Extracted records
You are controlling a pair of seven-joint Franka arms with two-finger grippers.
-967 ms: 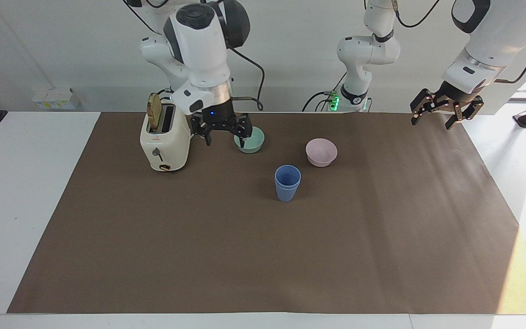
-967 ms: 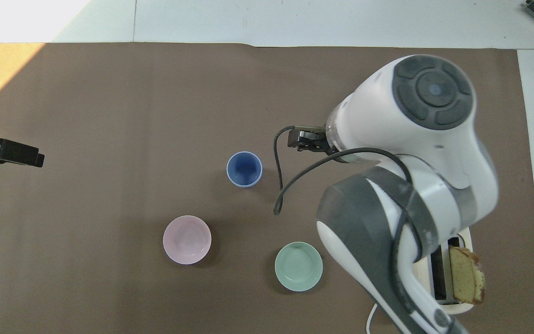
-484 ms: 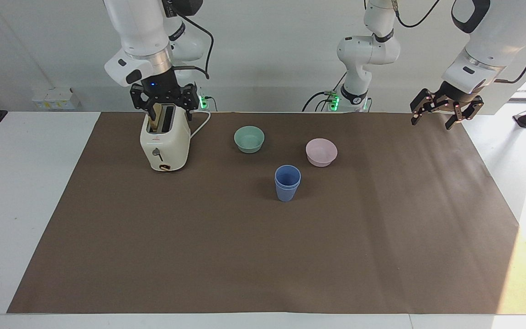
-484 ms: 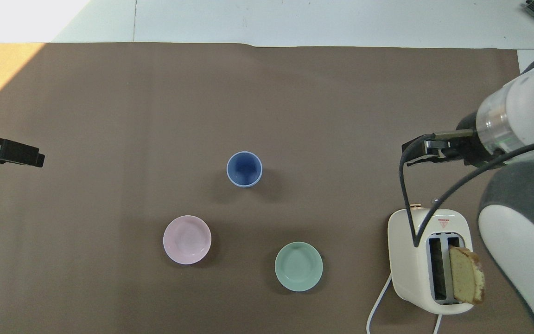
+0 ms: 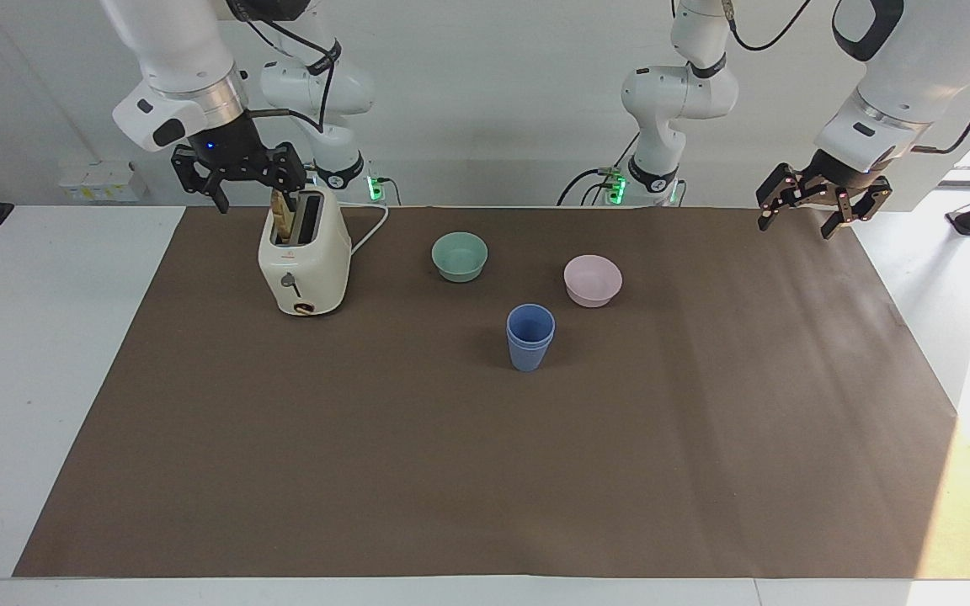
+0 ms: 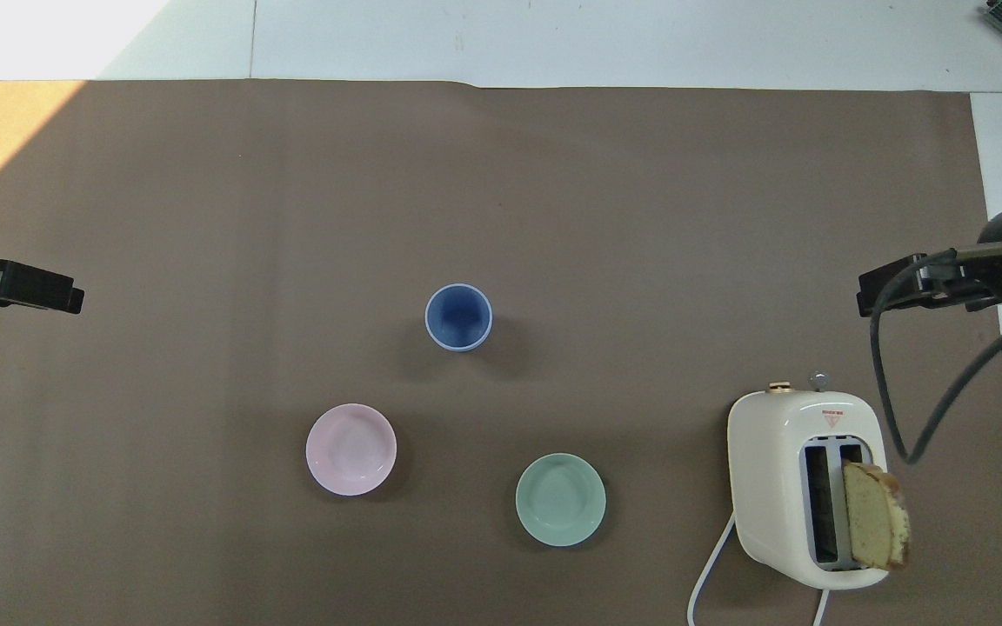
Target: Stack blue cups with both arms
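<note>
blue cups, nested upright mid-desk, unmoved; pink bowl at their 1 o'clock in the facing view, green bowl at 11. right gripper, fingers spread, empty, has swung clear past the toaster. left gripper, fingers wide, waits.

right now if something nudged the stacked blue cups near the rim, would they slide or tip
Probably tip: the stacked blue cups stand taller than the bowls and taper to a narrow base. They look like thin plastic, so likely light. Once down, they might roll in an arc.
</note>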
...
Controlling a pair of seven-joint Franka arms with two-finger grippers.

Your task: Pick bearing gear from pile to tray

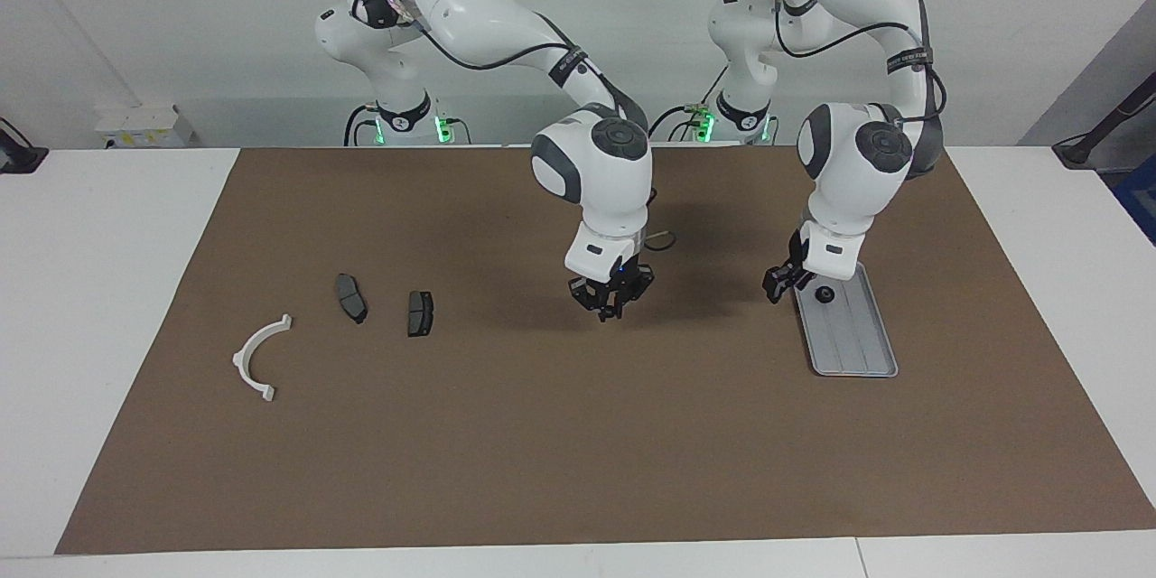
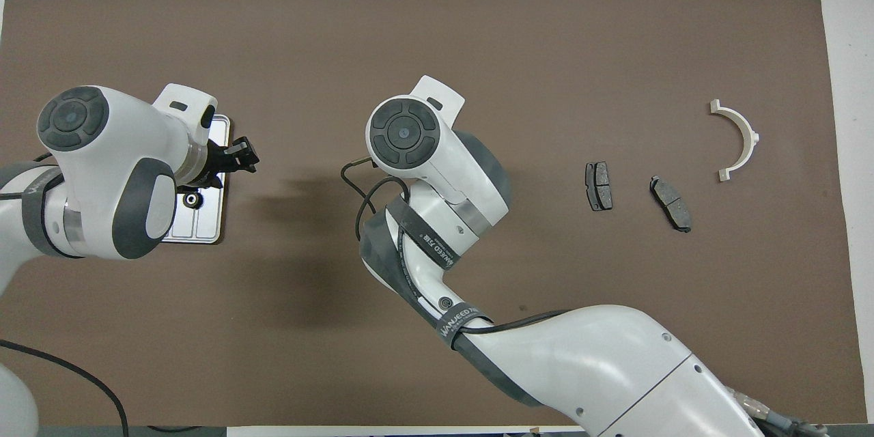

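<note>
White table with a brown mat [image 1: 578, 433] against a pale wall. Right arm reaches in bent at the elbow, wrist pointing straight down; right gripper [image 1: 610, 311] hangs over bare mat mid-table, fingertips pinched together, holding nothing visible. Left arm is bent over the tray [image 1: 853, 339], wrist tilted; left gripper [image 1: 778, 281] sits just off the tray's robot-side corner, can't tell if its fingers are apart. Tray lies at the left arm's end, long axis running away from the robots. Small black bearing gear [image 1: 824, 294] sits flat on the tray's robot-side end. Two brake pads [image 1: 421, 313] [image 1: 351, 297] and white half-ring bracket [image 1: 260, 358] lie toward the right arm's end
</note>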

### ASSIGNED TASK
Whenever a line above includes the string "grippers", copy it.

### OUTPUT BELOW
You are controlling a pair of seven-joint Franka arms with two-finger grippers.
Controlling a pair of seven-joint Franka arms with two-finger grippers.

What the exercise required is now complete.